# TASK DETAILS
Show all lines of the listing that contain the word "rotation".

>>>>>

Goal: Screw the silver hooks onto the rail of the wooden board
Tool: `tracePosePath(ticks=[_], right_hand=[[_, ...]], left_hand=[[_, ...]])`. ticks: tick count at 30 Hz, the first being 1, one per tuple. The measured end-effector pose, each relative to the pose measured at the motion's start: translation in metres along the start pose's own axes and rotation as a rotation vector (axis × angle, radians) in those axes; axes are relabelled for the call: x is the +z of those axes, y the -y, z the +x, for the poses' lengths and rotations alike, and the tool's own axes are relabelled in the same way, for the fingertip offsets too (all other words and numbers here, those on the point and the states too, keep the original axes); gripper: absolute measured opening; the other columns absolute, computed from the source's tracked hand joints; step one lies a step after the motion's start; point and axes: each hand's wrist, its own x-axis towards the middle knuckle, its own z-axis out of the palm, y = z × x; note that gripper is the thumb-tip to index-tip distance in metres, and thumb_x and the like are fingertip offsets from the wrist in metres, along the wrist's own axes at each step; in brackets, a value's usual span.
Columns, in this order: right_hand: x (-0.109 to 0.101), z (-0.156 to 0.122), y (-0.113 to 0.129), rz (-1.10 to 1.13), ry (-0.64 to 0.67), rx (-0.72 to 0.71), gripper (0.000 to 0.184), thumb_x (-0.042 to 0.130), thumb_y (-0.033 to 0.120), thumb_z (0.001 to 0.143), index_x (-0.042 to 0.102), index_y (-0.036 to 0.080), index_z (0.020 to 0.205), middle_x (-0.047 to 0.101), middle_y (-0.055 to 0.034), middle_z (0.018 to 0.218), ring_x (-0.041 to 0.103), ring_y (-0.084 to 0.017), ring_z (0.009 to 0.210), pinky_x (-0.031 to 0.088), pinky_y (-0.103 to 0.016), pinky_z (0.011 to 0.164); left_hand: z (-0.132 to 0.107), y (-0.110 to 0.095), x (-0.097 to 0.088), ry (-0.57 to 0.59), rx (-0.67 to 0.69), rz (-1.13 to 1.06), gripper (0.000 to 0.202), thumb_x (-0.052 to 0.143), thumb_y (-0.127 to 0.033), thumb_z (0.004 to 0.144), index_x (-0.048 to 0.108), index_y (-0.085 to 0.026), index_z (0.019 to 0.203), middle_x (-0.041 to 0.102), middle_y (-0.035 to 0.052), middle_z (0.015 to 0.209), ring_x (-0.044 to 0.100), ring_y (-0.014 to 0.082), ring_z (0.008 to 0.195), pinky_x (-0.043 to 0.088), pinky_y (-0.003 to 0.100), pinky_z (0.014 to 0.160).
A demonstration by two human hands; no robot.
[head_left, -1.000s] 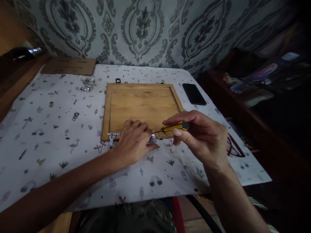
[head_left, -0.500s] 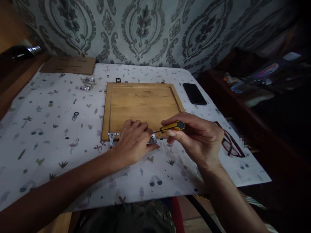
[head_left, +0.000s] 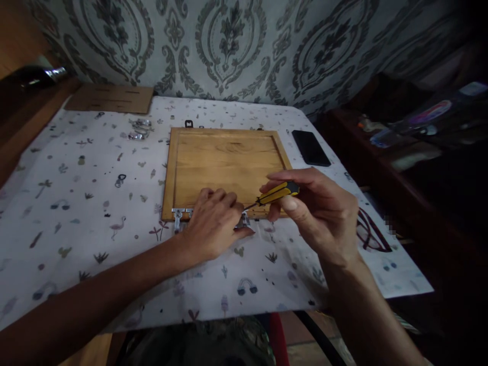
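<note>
A framed wooden panel (head_left: pixel 224 160) lies flat on the table. Metal hinges sit along its near edge; one hinge (head_left: pixel 178 216) shows at the left corner. My left hand (head_left: pixel 213 223) is curled over that edge, closed around another hinge (head_left: pixel 244 220), its thumb below the edge. Part of this hinge is hidden by the fingers. In my right hand (head_left: pixel 324 211) is a yellow and black screwdriver (head_left: pixel 276 193), its handle between thumb and fingers. The shaft slants down to the left, its tip at the hinge beside my left fingers; exact contact cannot be made out.
The table (head_left: pixel 114 284) has a patterned white cover. Small metal parts (head_left: pixel 140 129) and a piece of cardboard (head_left: pixel 110 98) lie at the back left. A black phone (head_left: pixel 310 147) and glasses (head_left: pixel 373 231) lie to the right. A plastic bottle (head_left: pixel 423 117) lies beyond the table's right side.
My right fingers have loosened and shifted slightly right and up on the screwdriver handle. The whole view has moved a little; my left hand stays at the hinge.
</note>
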Motion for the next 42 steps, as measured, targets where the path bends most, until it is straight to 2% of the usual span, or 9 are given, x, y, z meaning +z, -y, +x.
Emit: tracePosePath(ticks=[2, 6, 12, 17, 21, 26, 31, 42], right_hand=[[-0.004, 0.000, -0.001, 0.020, 0.021, 0.003, 0.025, 0.074, 0.045, 0.090, 0.076, 0.026, 0.106, 0.076, -0.0023, 0.093, 0.067, -0.011, 0.052, 0.059, -0.025, 0.050], [-0.005, 0.000, -0.003, 0.026, -0.030, -0.017, 0.016, 0.078, 0.038, 0.087, 0.076, 0.024, 0.094, 0.078, -0.0009, 0.094, 0.064, -0.009, 0.046, 0.056, -0.024, 0.046], [0.002, -0.003, -0.008, -0.100, -0.165, -0.052, 0.019, 0.078, 0.042, 0.086, 0.074, 0.024, 0.090, 0.078, -0.0013, 0.087, 0.060, -0.009, 0.045, 0.048, -0.025, 0.040], [0.009, -0.004, -0.012, -0.081, -0.217, -0.084, 0.020, 0.079, 0.042, 0.085, 0.070, 0.025, 0.087, 0.074, 0.0006, 0.082, 0.058, -0.009, 0.047, 0.050, -0.023, 0.040], [0.004, -0.004, -0.010, -0.017, -0.165, -0.048, 0.017, 0.078, 0.040, 0.087, 0.070, 0.026, 0.090, 0.073, 0.0016, 0.085, 0.062, -0.008, 0.051, 0.054, -0.022, 0.046], [-0.006, -0.004, -0.004, -0.014, -0.036, -0.017, 0.024, 0.075, 0.039, 0.090, 0.074, 0.025, 0.109, 0.075, -0.0027, 0.097, 0.069, -0.011, 0.060, 0.063, -0.025, 0.055], [-0.003, -0.002, -0.005, -0.040, -0.073, -0.035, 0.017, 0.078, 0.037, 0.087, 0.077, 0.023, 0.097, 0.075, -0.0013, 0.093, 0.065, -0.008, 0.052, 0.061, -0.021, 0.050], [0.001, -0.003, -0.012, -0.147, -0.163, -0.124, 0.018, 0.078, 0.040, 0.087, 0.075, 0.022, 0.091, 0.075, 0.0002, 0.087, 0.063, -0.008, 0.047, 0.056, -0.021, 0.045]], left_hand=[[0.000, 0.000, 0.000, 0.008, -0.002, -0.002, 0.042, 0.069, -0.058, 0.089, 0.074, -0.017, 0.096, 0.070, 0.0073, 0.095, 0.062, 0.0271, 0.101, 0.040, 0.043, 0.089], [-0.001, 0.000, 0.001, -0.023, 0.000, 0.004, 0.040, 0.070, -0.056, 0.089, 0.073, -0.017, 0.095, 0.070, 0.0067, 0.095, 0.062, 0.0263, 0.100, 0.040, 0.042, 0.088], [-0.001, 0.001, 0.003, -0.036, 0.006, 0.004, 0.041, 0.070, -0.058, 0.088, 0.072, -0.017, 0.096, 0.070, 0.0058, 0.094, 0.062, 0.0258, 0.099, 0.039, 0.041, 0.088], [-0.001, 0.001, 0.004, -0.043, 0.008, 0.009, 0.042, 0.069, -0.058, 0.089, 0.073, -0.017, 0.096, 0.070, 0.0067, 0.096, 0.061, 0.0267, 0.100, 0.039, 0.042, 0.088], [-0.002, 0.001, 0.003, -0.036, 0.008, 0.012, 0.042, 0.069, -0.058, 0.089, 0.073, -0.017, 0.098, 0.071, 0.0073, 0.096, 0.062, 0.0270, 0.101, 0.039, 0.042, 0.087], [-0.001, 0.000, 0.001, -0.019, -0.001, 0.001, 0.042, 0.070, -0.058, 0.089, 0.073, -0.017, 0.097, 0.070, 0.0071, 0.094, 0.062, 0.0272, 0.100, 0.041, 0.043, 0.088], [0.000, -0.001, 0.000, -0.005, -0.008, -0.010, 0.042, 0.070, -0.057, 0.088, 0.073, -0.017, 0.096, 0.070, 0.0072, 0.094, 0.062, 0.0272, 0.101, 0.041, 0.043, 0.090], [-0.001, 0.000, 0.002, -0.011, -0.005, -0.008, 0.043, 0.069, -0.058, 0.089, 0.073, -0.016, 0.100, 0.070, 0.0070, 0.097, 0.062, 0.0277, 0.103, 0.040, 0.043, 0.090]])
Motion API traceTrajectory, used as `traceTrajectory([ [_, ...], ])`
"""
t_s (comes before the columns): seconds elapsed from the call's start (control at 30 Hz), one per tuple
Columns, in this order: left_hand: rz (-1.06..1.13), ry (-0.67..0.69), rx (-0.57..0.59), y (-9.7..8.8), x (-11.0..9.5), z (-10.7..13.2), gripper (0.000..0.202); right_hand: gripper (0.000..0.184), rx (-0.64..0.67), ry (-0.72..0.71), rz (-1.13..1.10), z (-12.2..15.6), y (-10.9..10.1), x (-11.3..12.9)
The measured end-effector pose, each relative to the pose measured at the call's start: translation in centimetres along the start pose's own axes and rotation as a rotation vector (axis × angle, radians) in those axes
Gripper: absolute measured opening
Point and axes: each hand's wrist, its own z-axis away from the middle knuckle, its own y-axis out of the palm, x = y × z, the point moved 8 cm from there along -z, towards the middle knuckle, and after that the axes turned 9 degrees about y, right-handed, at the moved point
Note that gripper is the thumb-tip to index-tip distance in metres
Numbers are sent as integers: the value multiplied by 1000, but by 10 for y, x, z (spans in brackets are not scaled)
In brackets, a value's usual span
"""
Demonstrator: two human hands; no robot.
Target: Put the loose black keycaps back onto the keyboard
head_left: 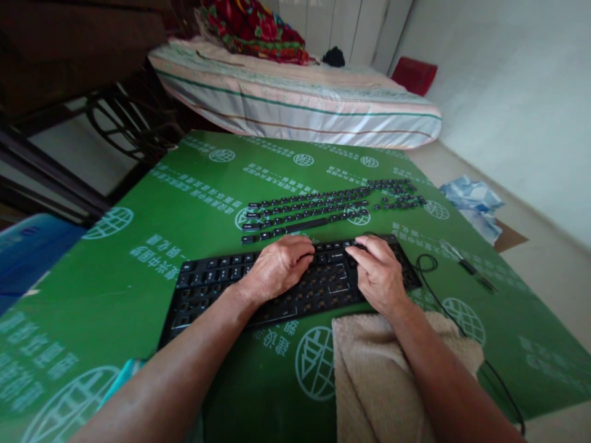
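Observation:
A black keyboard (207, 289) with its keycaps taken off lies on a green printed table cover (184, 197). My left hand (277, 267) rests on the keyboard's middle, fingers curled down onto its top rows. My right hand (378, 271) lies beside it to the right, fingers bent and pressed on the upper edge of the keyboard. What the fingertips pinch, if anything, is hidden. Beyond the keyboard, several loose black keycaps (314, 212) are laid out in rows on the cover.
A beige towel (369, 369) lies under my right forearm. The keyboard's black cable (429, 264) loops at the right, near a small tool (471, 267). A mattress (295, 98) lies beyond the table; crumpled blue plastic (471, 197) is on the floor at right.

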Motion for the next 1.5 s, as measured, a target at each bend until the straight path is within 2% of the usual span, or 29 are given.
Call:
traceTrajectory([
  [0.17,-6,9,-16,1,0,0,22,40,152,-82,122,4,17,14],
  [0.3,-18,33,-38,1,0,0,22,40,216,-73,149,5,25,15],
  [0.47,-22,43,-49,2,1,2,21,39,133,-70,126,4,19,10],
  [0.83,-33,57,-32,2,0,2,22,35,109,-81,98,3,18,13],
  [1.07,-71,46,-11,3,-3,2,22,34,-179,-22,-4,-3,-8,-4],
  [1.23,-84,72,59,6,-15,-2,25,35,-234,30,-18,-2,-12,-21],
  [1.5,-157,52,293,25,-23,-3,45,34,-257,85,-36,-4,-16,-31],
])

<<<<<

# RESPONSE TO THIS TASK
Tool: `tracePosePath(ticks=[_], right_hand=[[_, ...]], left_hand=[[_, ...]])`. ticks: tick count at 30 Hz, the first being 1, one per tuple. The measured end-effector pose, each relative to the pose measured at the motion's start: translation in metres along the start pose's own axes and rotation as a rotation vector (axis × angle, radians) in those axes; axes are relabelled for the call: x is the +z of those axes, y the -y, z the +x, for the poses' lengths and rotations alike, and the tool's own axes are relabelled in the same way, for the fingertip offsets too (all other words and numbers here, those on the point and the states too, keep the original axes); gripper: absolute measured opening; the other columns absolute, computed from the source's tracked hand joints; step one lies a step after the motion's start; point and axes: each hand's wrist, its own x-axis towards the middle knuckle, its own z-axis out of the palm, y = z × x; note that gripper is the thumb-tip to index-tip distance in metres, and thumb_x and the like are fingertip offsets from the wrist in metres, along the wrist's own axes at each step; in brackets, a value's usual span.
The measured end-effector pose, each relative to the pose measured at the call's start: translation in centimetres along the start pose's own axes and rotation as a rotation vector (axis × angle, radians) in those axes

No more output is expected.